A good anchor deployment system shouldn't become a trip hazzard to getting on and off the boat. Also don't want to be tripping on it when working on the Port outboard.

Ted
 
There are often many reasons to do things other boaters would "never" do..... never think there is an end to learning new tricks.

Well said. A few years ago I posted how when I was in the Persian Gulf I anchored exclusively with polypropylene rode. Wow, imagine the negative feedback.

However, that area around Doha and The Pearl were rife with large limestone outcroppings. Looked like the surface of the moon down there and was sharp as coral. Floating my line off the bottom with poly worked fabulously. I only had one instance of another boat nearly fouling my floating line, but that was my screwup as I drifted my boat back to the beach and wound up anchored on like 40:1 scope. Ha!
 
RickyD, I watched a sailboater in Canada do the same thing, except he didn't drop a stern anchor. He motored into the anchorage at a decent speed, dropped the anchor, and continued on until the anchor caught and spun him around. I've never seen anyone do that.
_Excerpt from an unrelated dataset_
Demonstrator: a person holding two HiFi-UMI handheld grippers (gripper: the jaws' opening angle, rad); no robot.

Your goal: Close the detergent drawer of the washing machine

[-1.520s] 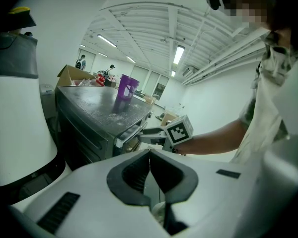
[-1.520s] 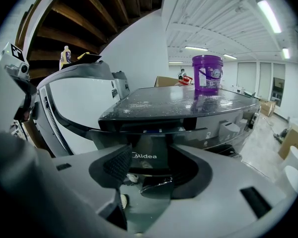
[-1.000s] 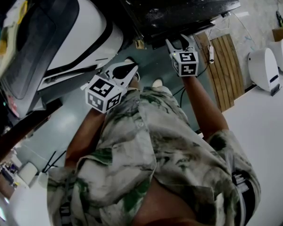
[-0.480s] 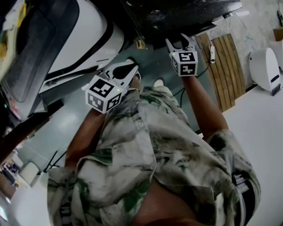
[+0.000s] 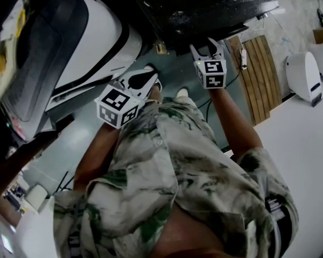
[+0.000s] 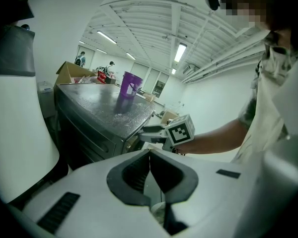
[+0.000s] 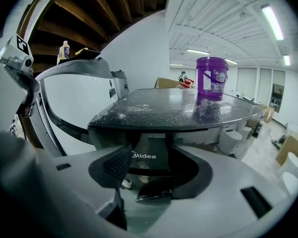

That's how we set "beach gear" from my 1600-ton Navy salvage tug. First, we surveyed the grounded vessel and its environs to find and buoy the 20-foot bottom contour (we drew 16 feet). With several hundred feet of heavy wire cable secured by light manila line in loops draped over the side from the 4000-pound Eels anchor near the stern leading forward to the hawse pipe we headed toward the beach at five knots. Everything, including my Navy career, depended on that anchor being let go at just the right place (waaay pre-GPS). If it failed to go over the side and dropped late, we were stuck heading to the beach with all that cable snapping off the sides hopping we might be able to reverse the single 14-foot diameter prop without getting it snarled in the wire. Soon after the anchor went over the side and with the wire pulling free of the side, I'd go to all stop, and let the anchor and cable whip us around 180 degrees as we came to the end of the cable. Had enough fun for the day, captain? Oh, no, we buoyed the first set of beach gear and went out and did it again off the other side with our second Eels anchor to end up with our stern grazing the line of buoys we had set at the 20-foot contour and the whale boat bringing us a line to the buoy of the first set of beach gear. Both sets were connected to a nine-part wire tackle laid out on deck used to hep us exert about 90 tons of straight line pull at high tide with the engine going ahead full. We had a saying often shouted at other ships' companies, "You may be in the Navy, and you may be on a ship, but if you ain't salvage, you ain't sh*t!"